Moorthy Vivek, Sanku Koushik, Singh Harjinder P, Khillan Ratesh, Patel Pathik P
Internal Medicine, Kasturba Medical College, Manipal, IND.
Hematology and Oncology, Brooklyn Cancer Care, Brooklyn, USA.
Cureus. 2021 Feb 25;13(2):e13553. doi: 10.7759/cureus.13553.

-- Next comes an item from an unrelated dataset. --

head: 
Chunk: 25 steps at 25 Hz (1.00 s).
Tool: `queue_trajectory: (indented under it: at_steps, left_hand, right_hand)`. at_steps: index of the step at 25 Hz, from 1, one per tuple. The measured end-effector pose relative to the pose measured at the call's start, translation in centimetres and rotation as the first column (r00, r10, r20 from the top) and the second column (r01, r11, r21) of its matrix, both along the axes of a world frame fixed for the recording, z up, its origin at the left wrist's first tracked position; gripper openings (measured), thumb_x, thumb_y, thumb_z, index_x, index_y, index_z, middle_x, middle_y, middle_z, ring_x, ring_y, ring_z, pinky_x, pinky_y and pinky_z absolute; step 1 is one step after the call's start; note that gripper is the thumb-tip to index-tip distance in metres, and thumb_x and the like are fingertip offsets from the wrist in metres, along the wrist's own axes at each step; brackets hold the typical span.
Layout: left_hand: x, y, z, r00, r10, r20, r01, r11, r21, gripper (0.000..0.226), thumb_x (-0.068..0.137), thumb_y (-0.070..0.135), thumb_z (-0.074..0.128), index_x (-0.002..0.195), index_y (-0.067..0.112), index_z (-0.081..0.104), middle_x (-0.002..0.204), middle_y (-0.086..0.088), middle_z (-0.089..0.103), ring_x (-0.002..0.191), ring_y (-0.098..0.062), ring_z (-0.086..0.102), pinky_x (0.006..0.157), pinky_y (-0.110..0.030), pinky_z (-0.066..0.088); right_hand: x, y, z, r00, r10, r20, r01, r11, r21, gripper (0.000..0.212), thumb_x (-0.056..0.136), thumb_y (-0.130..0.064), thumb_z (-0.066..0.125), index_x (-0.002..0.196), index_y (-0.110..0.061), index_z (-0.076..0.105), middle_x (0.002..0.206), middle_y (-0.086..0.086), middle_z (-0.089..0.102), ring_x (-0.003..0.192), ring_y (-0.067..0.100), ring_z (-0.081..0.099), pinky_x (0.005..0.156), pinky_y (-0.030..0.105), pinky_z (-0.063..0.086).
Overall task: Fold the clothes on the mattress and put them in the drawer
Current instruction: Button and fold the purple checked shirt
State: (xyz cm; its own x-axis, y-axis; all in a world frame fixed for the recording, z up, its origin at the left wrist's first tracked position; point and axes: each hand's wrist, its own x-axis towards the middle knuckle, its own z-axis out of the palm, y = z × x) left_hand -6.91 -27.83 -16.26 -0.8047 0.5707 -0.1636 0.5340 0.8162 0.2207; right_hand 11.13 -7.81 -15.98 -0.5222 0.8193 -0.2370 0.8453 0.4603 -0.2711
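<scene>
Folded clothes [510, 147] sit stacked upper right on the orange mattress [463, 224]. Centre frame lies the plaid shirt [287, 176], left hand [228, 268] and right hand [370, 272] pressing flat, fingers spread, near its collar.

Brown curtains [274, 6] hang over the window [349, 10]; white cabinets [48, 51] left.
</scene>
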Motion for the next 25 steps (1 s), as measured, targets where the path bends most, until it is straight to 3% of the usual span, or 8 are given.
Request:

Lynch syndrome is an autosomal dominant disorder caused by germline mutation affecting mismatch-repair genes. Genetic testing is performed selectively. Diagnosed individuals are to undergo surveillance to detect and manage Lynch syndrome-related cancers early in the course. Muir-Torre syndrome is a phenotypic variant of Lynch syndrome characterized by sebaceous neoplasms, keratoacanthoma, or both in addition to other Lynch syndrome-related cancers. Other neoplasms of the skin, such as squamous cell carcinoma, are not recognized as part of the Lynch syndrome tumor-spectrum. We report a case of cutaneous squamous cell carcinoma occurring in a patient with Lynch syndrome and explore some of the characteristic features and significance of this association.
林奇综合征是一种常染色体显性疾病,由影响错配修复基因的种系突变引起。选择性地进行基因检测。确诊个体需接受监测,以便在病程早期发现并处理与林奇综合征相关的癌症。穆尔-托雷综合征是林奇综合征的一种表型变异,其特征除了其他与林奇综合征相关的癌症外,还伴有皮脂腺肿瘤、角化棘皮瘤或两者皆有。皮肤的其他肿瘤,如鳞状细胞癌,不被认为是林奇综合征肿瘤谱的一部分。我们报告了一例发生在林奇综合征患者身上的皮肤鳞状细胞癌病例,并探讨了这种关联的一些特征和意义。